シャルが目覚めたことを知った研究員からの、怒りの内線だった。
わたしは応答しながら頭を抱える。アドルが喋ってしまったのだろう。しかし、責められることではない。アドルはわたしが麻酔薬を取り換えたことなど知らないのだ。
「アドルの制限に引っかかるかもしれないから、この計画のこと全く伝えてないんだよね……。『起きてるなら連れてこい』って言われてしまった」
「ありゃ。俺何されるの?」
「最初だし……体力測定的な感じで、そんなひどいことはされないと思う」
シャルを研究員に引き渡してしまえば、再び、二人きりになれる保証はない。意識のある幻影旅団員の監視には、戦闘力のあるアドルが適任だからだ。

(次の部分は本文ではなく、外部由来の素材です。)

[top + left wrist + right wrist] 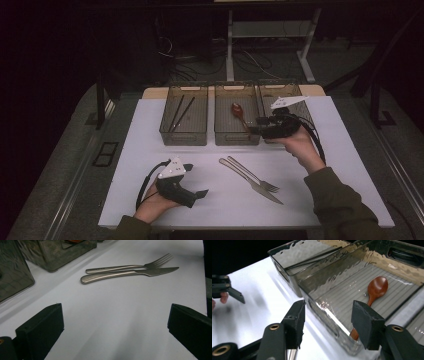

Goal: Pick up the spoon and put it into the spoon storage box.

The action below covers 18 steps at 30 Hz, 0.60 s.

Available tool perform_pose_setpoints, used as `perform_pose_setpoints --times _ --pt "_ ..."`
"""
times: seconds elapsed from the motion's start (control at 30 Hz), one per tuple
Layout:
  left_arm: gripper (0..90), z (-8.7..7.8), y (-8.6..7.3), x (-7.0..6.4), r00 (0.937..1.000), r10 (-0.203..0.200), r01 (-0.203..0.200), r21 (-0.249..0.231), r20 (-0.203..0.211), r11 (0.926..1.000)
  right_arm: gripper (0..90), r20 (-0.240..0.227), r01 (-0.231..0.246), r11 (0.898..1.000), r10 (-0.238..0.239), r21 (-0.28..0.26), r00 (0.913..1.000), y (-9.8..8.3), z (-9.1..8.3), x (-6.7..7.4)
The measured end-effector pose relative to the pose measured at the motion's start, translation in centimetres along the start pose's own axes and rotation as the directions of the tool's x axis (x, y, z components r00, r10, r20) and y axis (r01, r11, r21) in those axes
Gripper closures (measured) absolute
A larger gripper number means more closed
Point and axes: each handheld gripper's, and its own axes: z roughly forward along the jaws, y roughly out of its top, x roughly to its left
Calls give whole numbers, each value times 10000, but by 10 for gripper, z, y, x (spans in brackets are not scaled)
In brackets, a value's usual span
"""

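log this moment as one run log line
right tongs: open, empty, beside spoon bin | left tongs: open, empty | fork, knife: on table

Dim room, grey floor [60,165], cables [250,62] beyond the table.

pretty dim room overall — the white table top [225,200] is the only bright patch in the high view, everything around it sinks into near-black. glare ripples on the smoky bin [342,293] walls, and the left edge of the right gripper view is smeared by motion blur.
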Motion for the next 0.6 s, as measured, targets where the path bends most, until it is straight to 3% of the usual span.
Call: perform_pose_setpoints --times 0.23,0.6 --pt "0 0 0 0 10000 2 -2 29 -31 10000 431 -2 -271 9996 272 103 9996 -22 -15 5" --pt "0 -3 1 -1 9999 93 -93 -36 -109 10000 427 -44 -177 9992 178 348 9998 -45 -27 11"
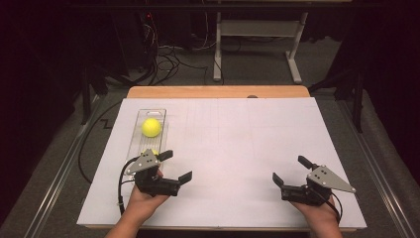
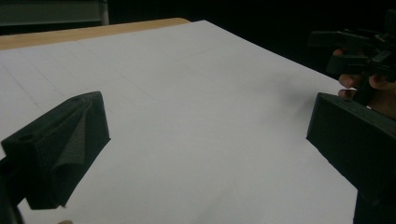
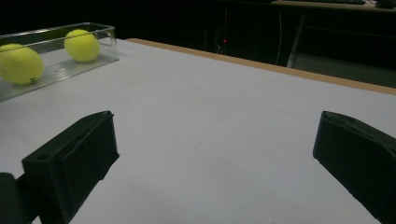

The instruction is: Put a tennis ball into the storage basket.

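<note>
High view shows a white worktop (image 1: 237, 163) with a clear tray (image 1: 140, 124) lying lengthwise near its left edge, toward the far left corner. One yellow ball (image 1: 151, 127) sits in the far half of the tray; a second ball (image 1: 150, 151) lies in its near end, mostly hidden behind the left gripper (image 1: 176, 166). The tray's walls keep both balls from rolling off, which is likely why they are kept there rather than loose on the sheet.

The left gripper rests low near the front edge, just beside the near end of the tray, its jaws spread wide with nothing between them. It points toward the middle of the worktop rather than at the tray, so it seems parked, close enough to turn to the nearer ball. The right gripper (image 1: 289, 171) sits near the front right corner, well apart from the tray, its jaws likewise released and empty.

In the right gripper view, the two balls (image 3: 82, 45) (image 3: 19, 63) appear inside the tray (image 3: 100, 32), apart from each other. The left gripper view looks across bare sheet to the other hand (image 2: 369, 79). Both hands seem to wait at rest, with neither ball picked up.
</note>
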Tool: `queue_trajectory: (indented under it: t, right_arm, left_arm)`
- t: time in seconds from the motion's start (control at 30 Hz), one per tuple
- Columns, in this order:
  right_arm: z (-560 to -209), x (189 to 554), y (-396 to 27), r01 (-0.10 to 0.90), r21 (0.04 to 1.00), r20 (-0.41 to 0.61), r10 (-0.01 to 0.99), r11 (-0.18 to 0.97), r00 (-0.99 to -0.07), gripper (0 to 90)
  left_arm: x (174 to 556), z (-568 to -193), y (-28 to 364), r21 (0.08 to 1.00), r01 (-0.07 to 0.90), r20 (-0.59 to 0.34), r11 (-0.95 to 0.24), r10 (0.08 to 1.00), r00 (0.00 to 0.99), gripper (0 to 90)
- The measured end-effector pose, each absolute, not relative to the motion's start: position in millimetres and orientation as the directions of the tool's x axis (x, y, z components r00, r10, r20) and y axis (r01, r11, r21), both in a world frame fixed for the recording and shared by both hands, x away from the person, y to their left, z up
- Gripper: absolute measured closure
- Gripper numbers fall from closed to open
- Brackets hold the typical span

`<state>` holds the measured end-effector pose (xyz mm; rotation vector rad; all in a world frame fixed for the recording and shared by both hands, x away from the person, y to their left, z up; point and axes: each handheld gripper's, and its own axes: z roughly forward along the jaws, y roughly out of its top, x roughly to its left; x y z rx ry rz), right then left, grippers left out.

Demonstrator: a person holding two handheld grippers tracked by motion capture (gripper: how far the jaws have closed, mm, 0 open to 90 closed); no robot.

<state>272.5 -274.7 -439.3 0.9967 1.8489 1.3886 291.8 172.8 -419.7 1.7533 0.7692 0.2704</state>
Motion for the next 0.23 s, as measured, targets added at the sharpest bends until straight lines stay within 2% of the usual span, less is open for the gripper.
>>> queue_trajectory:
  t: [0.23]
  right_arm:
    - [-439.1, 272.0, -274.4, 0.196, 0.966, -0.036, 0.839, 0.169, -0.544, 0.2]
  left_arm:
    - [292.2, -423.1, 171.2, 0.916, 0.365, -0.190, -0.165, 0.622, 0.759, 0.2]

もう、打ち合わせも相談も出来ない。電話もわたしがかける他なくなった。
「あ、待って、俺立てないんだけど。うさぎ跳びで移動とかやだよ」
「かついでいくのでご心配なく」
「……トルテは強化系?」
「さあ」
わたしは問いを濁しながら、シャルを肩にかつぎあげた。うはあ、と感心したような間の抜けた声が聞こえる。
肉体を鍛え上げるか、強化系かと思わせる行動だが、わたしはどちらでもなかった。途方もないオーラ量を持つからこそなせる業なのだ。
例えば、"円"と同じ、念の基本技の応用に"堅"と"硬"というものがある。"堅"は、全身の防御力を高めるのに対し、"硬"は特定の部位の攻防力を飛躍的に向上させる代わりに他の部位が圧倒的に弱くなる。しかしトルテシアの場合、"堅"が、弱点のない"硬"に匹敵してしまうのだ。
強化系か変化系か等々問われても、ある程度はその全てに当てはまってしまう。
わたしは、そういう性質なのだった。